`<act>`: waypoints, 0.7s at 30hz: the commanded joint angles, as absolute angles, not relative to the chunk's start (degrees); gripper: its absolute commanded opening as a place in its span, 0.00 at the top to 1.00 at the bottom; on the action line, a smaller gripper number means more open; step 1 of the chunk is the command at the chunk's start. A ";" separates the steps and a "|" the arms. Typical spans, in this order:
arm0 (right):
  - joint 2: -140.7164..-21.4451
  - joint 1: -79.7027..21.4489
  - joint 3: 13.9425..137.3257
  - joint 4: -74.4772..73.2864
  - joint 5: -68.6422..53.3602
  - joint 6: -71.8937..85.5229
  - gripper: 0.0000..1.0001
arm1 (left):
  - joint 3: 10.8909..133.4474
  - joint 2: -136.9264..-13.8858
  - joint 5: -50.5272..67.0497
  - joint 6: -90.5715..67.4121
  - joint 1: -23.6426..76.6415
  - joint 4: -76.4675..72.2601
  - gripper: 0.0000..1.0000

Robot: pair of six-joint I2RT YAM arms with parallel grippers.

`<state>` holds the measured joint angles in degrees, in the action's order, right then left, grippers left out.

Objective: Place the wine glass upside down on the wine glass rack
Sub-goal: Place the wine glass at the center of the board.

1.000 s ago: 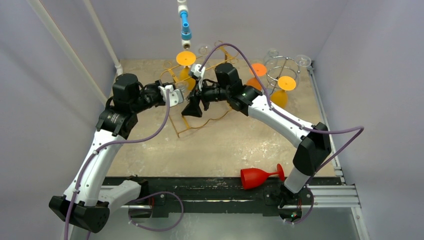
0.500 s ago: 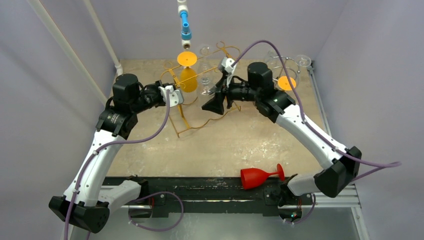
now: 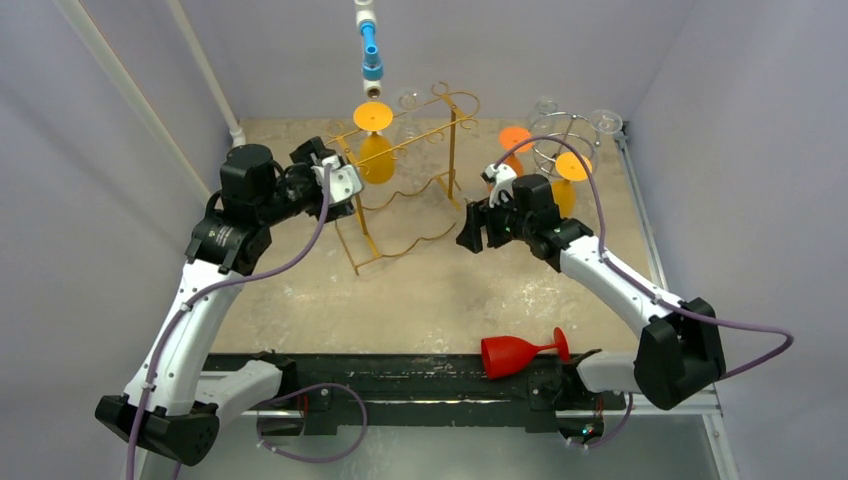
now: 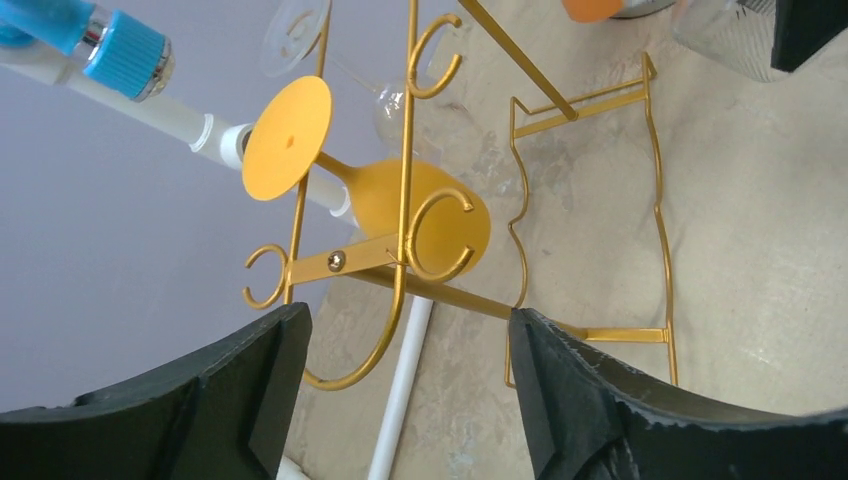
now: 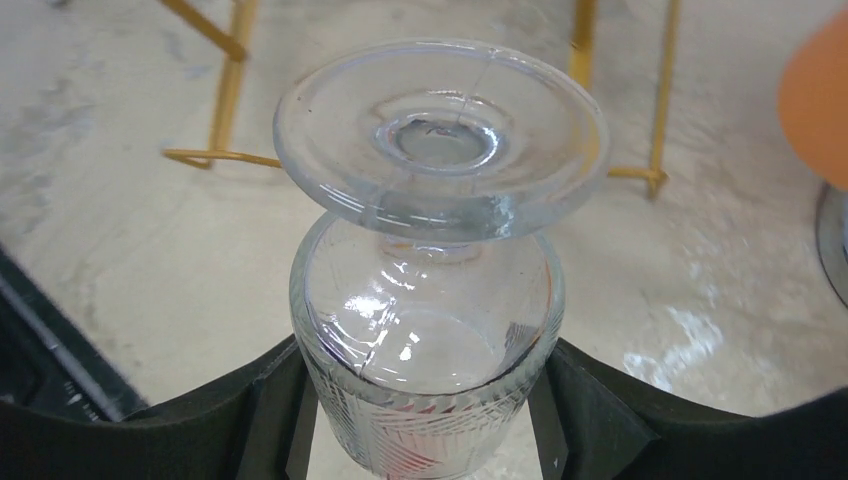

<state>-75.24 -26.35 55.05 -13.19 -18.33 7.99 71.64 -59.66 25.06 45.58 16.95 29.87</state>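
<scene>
Nearest, a red glass lies on its side at the near edge of the surface; further in, my right pincer is clamped on the bowl of the clear wine glass, its stem running straight away from me, foot leading, seemingly tipped upward; the gold rack stands beyond and leftward, well apart, a yellow glass hanging there; my left pincer gapes empty near it.

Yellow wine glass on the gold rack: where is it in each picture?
Top external: yellow wine glass hangs upside down at the gold rack's back left.
Left wrist: centre, bowl behind a rack hook.
Right wrist: not in it.
Shared landmark: the gold rack, its base wire showing in all three.
</scene>
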 commanded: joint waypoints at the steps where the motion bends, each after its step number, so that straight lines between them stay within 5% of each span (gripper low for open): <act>1: -70.66 -25.93 51.20 -5.45 -7.14 12.63 0.95 | 76.29 -59.15 23.61 41.17 17.14 30.50 0.20; 8: -69.58 -25.93 37.99 5.54 5.85 19.87 0.99 | 79.21 -58.39 22.25 38.22 17.14 30.94 0.01; 21: -76.06 -26.14 29.22 17.80 18.33 27.06 0.87 | 81.98 -58.10 22.06 36.82 17.14 31.56 0.00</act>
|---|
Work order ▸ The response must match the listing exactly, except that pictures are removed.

Answer to this exercise ▸
`<act>`: waypoints, 0.7s at 30hz: the commanded joint angles, as absolute angles, not relative to the chunk's start (degrees); gripper: its absolute commanded opening as a place in its span, 0.00 at the top to 1.00 at the bottom; on the action line, a smaller gripper number means more open; step 1 of the chunk is the command at the chunk's start. A ";" separates the steps and a "|" the arms. Typical spans, in this order:
arm0 (right):
  - joint 2: -140.7164..-21.4451
  - joint 1: -79.7027..21.4489
  - joint 3: 13.9425..137.3257
  - joint 4: -74.4772..73.2864
  - joint 5: -68.6422..53.3602
  - joint 6: -71.8937..85.5229
  - gripper: 0.0000..1.0001
arm1 (left):
  - joint 3: 10.8909..133.4474
  - joint 2: -136.9264..-13.8858
  - joint 5: -50.5272..67.0497
  - joint 6: -90.5715..67.4121
  - joint 1: -23.6426..76.6415
  - joint 4: -76.4675..72.2601
  - gripper: 0.0000..1.0000

Robot: pair of six-joint I2RT YAM arms with parallel grippers.

`<state>` holds the measured joint angles in degrees, in the action's order, right then left, grippers left out.

Objective: Place the wine glass upside down on the wine glass rack
Sub-goal: Place the wine glass at the center of the board.

1.000 s ago: 
0.500 s ago: 
now: 
now: 
now: 

<state>-75.24 -26.35 55.05 -13.19 -18.33 7.99 71.64 -59.66 25.06 45.58 16.95 29.87</state>
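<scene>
Nearest, a red glass lies on its side at the near edge of the surface; further in, my right pincer is clamped on the bowl of the clear wine glass, its stem running straight away from me, foot leading, seemingly tipped upward; the gold rack stands beyond and leftward, well apart, a yellow glass hanging there; my left pincer gapes empty near it.

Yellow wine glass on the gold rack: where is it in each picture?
Top external: yellow wine glass hangs upside down at the gold rack's back left.
Left wrist: centre, bowl behind a rack hook.
Right wrist: not in it.
Shared landmark: the gold rack, its base wire showing in all three.
</scene>
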 commanded: joint waypoints at the steps where the motion bends, each after its step number, so that straight lines between them stay within 5% of each span (gripper low for open): <act>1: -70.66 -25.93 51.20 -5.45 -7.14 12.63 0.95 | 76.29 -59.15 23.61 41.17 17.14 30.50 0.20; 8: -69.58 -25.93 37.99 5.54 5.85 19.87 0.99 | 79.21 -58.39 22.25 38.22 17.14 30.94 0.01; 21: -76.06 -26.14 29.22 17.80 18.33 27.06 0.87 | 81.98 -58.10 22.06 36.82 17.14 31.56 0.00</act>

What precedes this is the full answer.